**ASSIGNED TASK:**
Wherever the word "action" appears in a line of the records, copy that line.

**SUPPLIED ENTRIES:**
▼
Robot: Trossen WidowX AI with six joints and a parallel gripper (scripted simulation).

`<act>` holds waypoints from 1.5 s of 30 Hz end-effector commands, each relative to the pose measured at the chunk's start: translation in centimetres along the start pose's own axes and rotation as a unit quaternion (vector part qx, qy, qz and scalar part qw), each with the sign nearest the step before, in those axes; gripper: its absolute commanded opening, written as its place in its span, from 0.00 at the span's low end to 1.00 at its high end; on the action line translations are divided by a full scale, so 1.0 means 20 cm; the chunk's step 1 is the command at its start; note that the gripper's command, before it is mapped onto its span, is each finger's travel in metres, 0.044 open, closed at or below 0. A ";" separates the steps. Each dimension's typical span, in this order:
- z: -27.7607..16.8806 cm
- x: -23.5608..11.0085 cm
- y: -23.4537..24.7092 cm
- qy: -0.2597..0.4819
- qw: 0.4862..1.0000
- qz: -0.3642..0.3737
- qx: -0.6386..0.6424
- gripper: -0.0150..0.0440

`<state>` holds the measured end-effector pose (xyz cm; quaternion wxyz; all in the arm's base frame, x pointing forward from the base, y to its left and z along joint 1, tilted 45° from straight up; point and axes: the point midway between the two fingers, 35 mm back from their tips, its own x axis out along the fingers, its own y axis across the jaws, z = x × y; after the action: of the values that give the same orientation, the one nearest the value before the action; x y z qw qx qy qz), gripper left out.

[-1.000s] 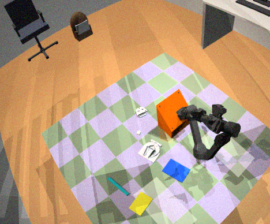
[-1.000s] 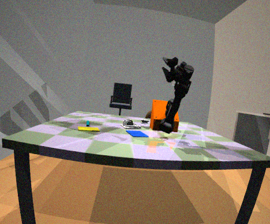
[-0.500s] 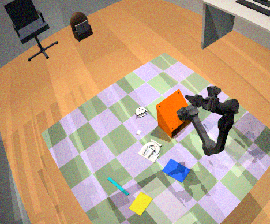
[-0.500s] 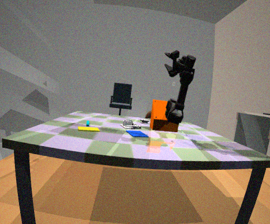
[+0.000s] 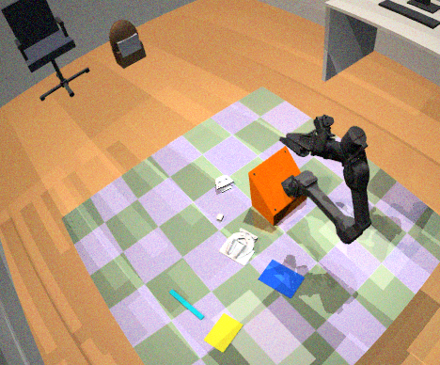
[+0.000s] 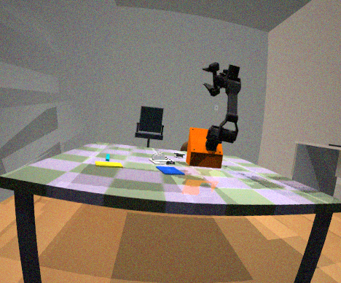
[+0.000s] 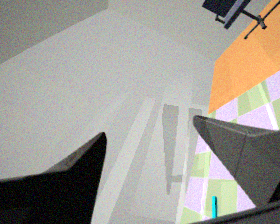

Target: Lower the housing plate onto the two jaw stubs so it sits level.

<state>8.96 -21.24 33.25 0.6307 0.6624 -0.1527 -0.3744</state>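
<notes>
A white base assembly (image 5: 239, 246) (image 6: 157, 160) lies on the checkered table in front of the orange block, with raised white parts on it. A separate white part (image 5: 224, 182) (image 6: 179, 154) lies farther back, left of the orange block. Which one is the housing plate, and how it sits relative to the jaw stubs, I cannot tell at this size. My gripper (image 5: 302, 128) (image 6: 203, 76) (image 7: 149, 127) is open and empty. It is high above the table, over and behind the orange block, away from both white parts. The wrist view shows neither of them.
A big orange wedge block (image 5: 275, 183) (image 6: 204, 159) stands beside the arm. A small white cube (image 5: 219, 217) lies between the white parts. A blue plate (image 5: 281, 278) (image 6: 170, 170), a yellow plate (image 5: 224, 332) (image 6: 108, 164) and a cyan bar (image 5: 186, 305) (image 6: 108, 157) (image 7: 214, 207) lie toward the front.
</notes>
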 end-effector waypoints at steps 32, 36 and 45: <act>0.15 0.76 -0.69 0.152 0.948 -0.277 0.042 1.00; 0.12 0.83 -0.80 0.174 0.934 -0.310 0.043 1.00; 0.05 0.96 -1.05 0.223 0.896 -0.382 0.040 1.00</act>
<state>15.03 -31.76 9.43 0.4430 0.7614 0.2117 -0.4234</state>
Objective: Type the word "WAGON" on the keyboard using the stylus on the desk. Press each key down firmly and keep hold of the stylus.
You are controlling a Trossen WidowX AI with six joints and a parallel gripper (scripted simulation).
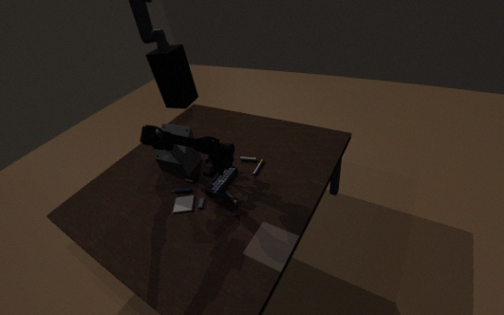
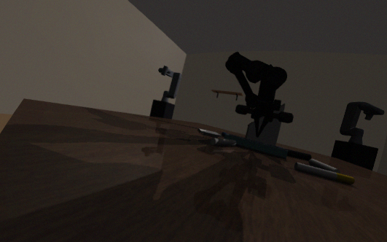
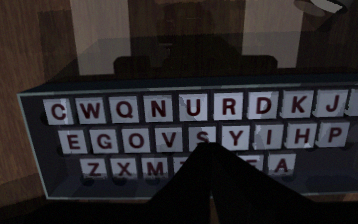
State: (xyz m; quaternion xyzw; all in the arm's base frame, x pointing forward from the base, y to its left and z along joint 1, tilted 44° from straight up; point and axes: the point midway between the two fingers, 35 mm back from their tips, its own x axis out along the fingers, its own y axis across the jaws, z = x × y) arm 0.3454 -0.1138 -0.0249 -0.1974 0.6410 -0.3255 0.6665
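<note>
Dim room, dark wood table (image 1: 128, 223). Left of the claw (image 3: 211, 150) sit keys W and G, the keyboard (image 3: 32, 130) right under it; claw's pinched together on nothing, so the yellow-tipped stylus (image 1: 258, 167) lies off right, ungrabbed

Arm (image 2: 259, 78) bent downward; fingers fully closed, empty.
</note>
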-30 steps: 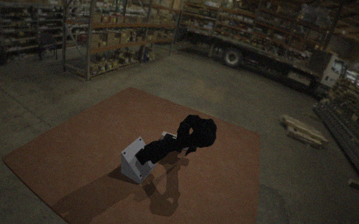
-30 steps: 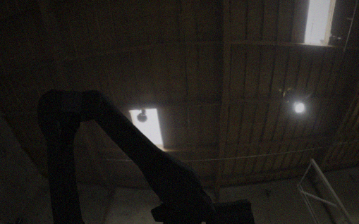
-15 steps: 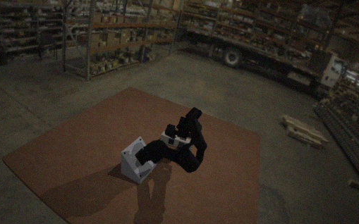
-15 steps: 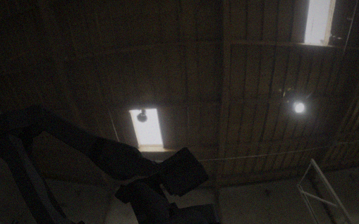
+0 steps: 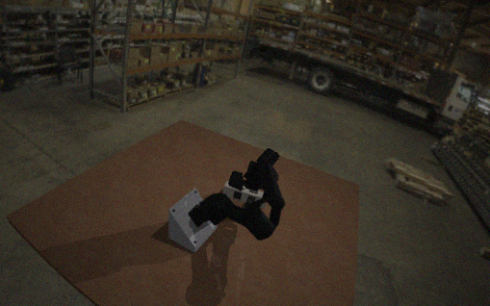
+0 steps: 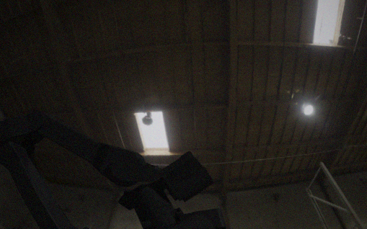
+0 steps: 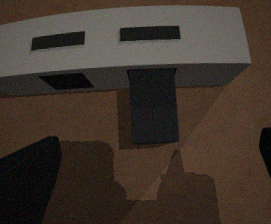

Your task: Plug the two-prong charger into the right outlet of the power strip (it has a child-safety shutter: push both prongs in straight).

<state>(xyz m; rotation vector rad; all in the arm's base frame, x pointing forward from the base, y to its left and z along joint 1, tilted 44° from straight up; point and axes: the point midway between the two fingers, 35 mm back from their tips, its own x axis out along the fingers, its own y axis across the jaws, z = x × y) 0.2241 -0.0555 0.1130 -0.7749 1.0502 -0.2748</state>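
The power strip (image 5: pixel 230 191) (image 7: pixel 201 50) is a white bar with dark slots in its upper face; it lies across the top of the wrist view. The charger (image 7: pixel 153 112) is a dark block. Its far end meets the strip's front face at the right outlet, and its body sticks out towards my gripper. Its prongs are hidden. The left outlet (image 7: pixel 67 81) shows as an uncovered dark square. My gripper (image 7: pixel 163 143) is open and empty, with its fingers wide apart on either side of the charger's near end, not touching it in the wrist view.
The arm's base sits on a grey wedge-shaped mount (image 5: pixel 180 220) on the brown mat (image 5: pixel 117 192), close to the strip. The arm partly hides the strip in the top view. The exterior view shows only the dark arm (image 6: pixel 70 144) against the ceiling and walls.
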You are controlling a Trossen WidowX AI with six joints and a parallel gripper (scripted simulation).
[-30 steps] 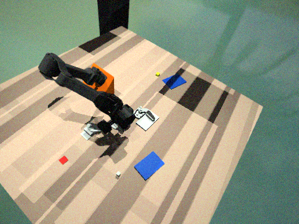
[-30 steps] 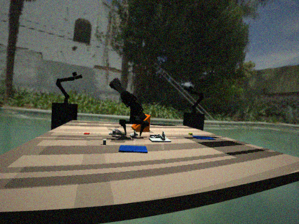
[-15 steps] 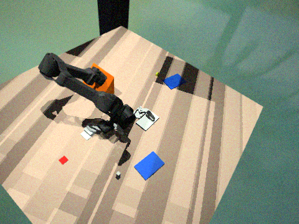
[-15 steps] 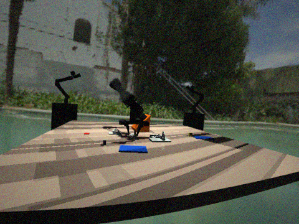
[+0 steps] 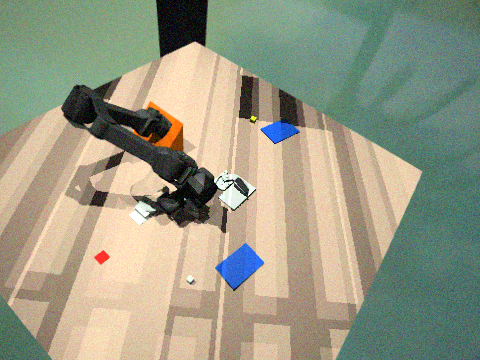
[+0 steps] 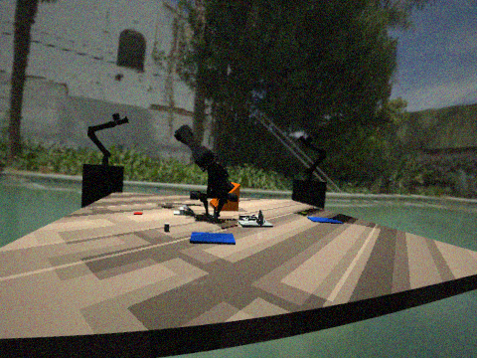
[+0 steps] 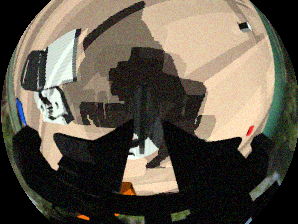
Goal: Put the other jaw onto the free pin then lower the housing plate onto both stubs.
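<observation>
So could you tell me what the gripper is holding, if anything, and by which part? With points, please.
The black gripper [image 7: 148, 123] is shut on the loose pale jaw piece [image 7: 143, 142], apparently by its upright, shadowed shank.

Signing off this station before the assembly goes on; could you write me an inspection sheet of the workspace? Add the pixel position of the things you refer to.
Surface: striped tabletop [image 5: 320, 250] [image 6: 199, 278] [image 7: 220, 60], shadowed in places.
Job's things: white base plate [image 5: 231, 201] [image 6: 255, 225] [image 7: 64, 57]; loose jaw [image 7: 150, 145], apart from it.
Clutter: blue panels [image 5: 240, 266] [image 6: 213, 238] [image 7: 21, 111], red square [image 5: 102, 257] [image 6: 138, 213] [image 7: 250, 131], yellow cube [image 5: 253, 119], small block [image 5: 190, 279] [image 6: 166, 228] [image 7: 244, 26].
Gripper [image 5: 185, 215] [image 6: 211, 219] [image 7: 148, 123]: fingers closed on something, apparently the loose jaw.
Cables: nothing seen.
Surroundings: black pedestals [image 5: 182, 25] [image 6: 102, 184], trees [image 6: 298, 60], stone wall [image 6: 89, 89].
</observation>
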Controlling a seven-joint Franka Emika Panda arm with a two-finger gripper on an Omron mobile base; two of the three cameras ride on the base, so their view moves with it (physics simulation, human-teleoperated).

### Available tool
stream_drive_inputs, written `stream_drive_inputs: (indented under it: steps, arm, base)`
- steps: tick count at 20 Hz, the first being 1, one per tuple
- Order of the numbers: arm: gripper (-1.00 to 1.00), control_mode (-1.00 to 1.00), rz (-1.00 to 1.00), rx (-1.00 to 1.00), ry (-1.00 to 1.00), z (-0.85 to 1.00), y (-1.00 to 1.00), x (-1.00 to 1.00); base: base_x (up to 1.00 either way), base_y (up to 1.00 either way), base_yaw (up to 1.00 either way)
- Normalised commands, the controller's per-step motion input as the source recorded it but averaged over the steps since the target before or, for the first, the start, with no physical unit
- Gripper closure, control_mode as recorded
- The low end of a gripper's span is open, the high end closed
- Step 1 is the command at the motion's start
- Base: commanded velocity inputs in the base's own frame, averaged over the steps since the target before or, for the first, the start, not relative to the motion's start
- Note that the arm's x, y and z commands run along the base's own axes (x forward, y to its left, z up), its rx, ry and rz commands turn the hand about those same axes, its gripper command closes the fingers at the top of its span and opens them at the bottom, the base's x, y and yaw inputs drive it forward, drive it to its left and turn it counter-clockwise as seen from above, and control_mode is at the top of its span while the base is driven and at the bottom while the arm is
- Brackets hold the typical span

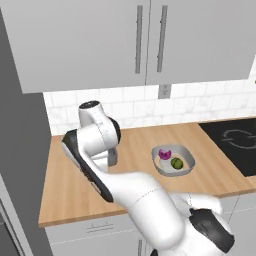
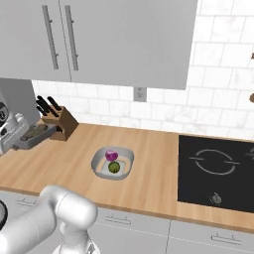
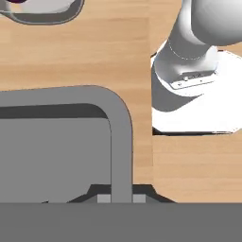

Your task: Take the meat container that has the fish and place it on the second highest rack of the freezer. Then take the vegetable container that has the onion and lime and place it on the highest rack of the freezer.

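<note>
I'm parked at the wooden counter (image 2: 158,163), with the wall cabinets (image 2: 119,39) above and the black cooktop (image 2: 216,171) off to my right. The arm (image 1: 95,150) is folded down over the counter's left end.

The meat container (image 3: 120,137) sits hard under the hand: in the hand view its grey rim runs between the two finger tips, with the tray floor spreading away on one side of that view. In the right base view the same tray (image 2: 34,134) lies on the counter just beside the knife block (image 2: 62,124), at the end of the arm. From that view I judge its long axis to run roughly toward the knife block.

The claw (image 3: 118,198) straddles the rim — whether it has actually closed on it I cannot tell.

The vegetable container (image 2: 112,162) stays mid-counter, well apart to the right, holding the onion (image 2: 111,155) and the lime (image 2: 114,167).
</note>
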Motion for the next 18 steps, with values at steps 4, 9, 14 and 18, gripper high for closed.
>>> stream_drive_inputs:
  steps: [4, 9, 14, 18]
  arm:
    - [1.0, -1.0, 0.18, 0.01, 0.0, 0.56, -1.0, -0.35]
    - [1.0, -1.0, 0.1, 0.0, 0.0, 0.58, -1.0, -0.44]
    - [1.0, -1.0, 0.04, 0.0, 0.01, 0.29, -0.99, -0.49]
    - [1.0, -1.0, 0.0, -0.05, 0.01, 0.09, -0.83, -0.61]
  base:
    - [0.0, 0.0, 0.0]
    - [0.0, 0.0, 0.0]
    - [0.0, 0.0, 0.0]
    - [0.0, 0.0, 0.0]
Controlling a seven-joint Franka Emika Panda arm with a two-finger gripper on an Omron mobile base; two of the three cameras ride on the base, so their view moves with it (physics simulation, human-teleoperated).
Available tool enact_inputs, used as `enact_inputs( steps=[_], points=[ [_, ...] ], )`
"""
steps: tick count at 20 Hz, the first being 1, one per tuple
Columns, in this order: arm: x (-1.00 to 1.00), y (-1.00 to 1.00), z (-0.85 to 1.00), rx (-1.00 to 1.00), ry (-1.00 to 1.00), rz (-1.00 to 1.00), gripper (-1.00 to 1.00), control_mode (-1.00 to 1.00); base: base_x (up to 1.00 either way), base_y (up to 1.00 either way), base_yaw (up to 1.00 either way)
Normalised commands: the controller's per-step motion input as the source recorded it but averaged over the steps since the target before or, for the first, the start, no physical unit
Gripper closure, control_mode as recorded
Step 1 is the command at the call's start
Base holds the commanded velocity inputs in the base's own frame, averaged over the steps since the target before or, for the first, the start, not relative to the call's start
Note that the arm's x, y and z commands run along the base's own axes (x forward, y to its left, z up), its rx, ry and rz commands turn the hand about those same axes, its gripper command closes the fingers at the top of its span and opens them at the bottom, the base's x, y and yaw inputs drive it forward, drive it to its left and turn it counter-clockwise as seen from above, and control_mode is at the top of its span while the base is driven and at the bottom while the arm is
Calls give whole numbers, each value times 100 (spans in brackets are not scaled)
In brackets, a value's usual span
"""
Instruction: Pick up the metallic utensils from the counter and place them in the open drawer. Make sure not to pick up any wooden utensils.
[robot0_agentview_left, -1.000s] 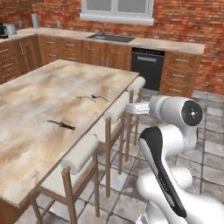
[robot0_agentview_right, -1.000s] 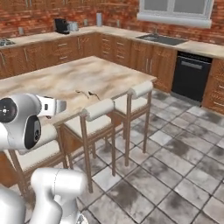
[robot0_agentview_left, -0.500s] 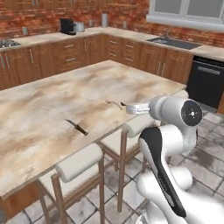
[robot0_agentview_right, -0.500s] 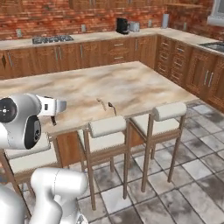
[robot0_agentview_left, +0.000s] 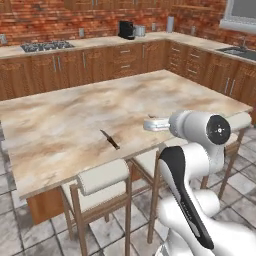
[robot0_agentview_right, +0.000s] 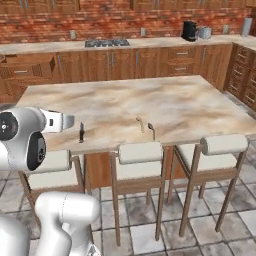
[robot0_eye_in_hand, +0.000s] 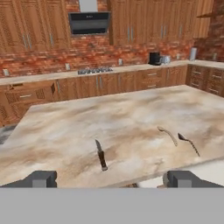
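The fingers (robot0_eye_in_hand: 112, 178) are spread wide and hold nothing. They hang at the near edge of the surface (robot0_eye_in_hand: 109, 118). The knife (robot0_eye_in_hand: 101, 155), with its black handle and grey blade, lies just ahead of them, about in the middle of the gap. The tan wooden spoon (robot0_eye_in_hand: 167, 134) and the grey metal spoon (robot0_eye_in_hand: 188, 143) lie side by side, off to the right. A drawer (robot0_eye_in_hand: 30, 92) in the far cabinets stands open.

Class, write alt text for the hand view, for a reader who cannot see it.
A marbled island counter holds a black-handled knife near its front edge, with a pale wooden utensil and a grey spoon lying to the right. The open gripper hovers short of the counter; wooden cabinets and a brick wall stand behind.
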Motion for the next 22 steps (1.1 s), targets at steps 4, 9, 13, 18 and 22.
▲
**REPLY:**
`<act>` holds waypoints from 1.5 s of 30 Hz end-effector commands, each relative to the pose measured at the chunk's start: translation in centimetres along the start pose's own axes and rotation as a unit quaternion (vector part qx, qy, qz and scalar part qw), each with the sign nearest the step before, in those axes; gripper: its absolute commanded opening, written as its place in its span, from 0.00 at the span's low end to 1.00 at its high end; on the action line translations are divided by a full scale, so 1.0 means 20 cm; the chunk's step 1 is the command at its start; note that the gripper's command, before it is mapped onto its span, is each finger's travel in metres, 0.044 open, closed at or below 0. A ";" separates the steps. Each dimension's typical span, in this order:
`<state>` holds the measured end-effector pose (xyz cm; quaternion wxyz; all in the arm's base frame, x pointing forward from the base, y to its left and z along joint 1, tilted 45° from straight up; point and axes: the point midway between the two fingers, 35 mm back from their tips, its own x axis out along the fingers, its own y axis across the jaws, z = x × y; after the action: of the values that give the same orientation, the one nearest the value before the action; x y z qw qx qy qz), gripper left out.

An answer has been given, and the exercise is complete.